» Problem to work on:
Set down the lines of the data exactly, starting at the first and stopping after the line containing "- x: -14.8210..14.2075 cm".

» Data provided:
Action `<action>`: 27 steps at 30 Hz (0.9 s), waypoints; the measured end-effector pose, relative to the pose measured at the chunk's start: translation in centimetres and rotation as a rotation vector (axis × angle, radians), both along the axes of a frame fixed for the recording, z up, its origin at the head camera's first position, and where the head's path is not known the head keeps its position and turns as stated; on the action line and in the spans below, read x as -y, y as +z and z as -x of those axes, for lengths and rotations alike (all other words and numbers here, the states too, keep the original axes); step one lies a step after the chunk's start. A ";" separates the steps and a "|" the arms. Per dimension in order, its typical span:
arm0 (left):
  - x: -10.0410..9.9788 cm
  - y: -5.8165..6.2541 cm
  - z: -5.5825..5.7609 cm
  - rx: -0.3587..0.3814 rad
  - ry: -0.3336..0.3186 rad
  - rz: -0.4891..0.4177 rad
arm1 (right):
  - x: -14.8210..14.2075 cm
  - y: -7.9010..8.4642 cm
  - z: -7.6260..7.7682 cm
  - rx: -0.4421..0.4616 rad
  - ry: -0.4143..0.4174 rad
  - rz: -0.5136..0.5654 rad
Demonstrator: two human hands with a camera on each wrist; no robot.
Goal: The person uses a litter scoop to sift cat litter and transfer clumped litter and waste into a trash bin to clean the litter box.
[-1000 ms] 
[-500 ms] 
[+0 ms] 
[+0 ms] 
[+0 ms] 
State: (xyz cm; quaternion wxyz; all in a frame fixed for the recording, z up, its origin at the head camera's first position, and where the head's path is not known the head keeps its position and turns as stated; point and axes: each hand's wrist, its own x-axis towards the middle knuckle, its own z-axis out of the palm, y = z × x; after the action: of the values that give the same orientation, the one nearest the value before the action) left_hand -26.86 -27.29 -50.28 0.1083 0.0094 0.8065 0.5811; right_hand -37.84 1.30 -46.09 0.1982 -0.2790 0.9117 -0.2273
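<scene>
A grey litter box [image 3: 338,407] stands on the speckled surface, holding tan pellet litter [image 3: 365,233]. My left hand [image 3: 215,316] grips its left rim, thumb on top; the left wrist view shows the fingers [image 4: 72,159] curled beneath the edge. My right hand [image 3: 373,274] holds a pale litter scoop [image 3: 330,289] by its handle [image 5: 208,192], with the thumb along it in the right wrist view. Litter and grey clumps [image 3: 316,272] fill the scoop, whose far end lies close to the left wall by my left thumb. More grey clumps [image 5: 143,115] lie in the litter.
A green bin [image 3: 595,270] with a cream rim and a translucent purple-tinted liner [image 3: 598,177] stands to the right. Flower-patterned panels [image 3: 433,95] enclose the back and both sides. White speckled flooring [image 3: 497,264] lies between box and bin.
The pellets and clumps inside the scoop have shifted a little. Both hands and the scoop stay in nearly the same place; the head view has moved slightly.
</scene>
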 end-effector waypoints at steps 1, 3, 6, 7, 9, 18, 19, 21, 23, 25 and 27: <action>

» Answer for the task:
Action `<action>`: 27 steps at 30 Hz (0.9 s), waypoints; the measured end-effector pose, relative to the pose measured at the chunk's start: translation in centimetres and rotation as a rotation vector (axis × angle, radians), both along the axes of a frame fixed for the recording, z up, its origin at the head camera's first position, and where the head's path is not known the head keeps its position and turns as stated; on the action line and in the spans below, read x as -y, y as +z and z as -x of those axes, for lengths and rotations alike (all other words and numbers here, the states too, keep the original axes); step one lies a step after the chunk's start. A ";" separates the steps and a "|" the arms. Per dimension in order, its typical span:
arm0 (left):
  - x: -10.0410..9.9788 cm
  - y: -5.8165..6.2541 cm
  - z: -5.5825..5.7609 cm
  - rx: -0.3587..0.3814 rad
  - ry: -0.3336..0.3186 rad
  - rz: -0.4891..0.4177 rad
arm1 (right):
  - x: -14.8210..14.2075 cm

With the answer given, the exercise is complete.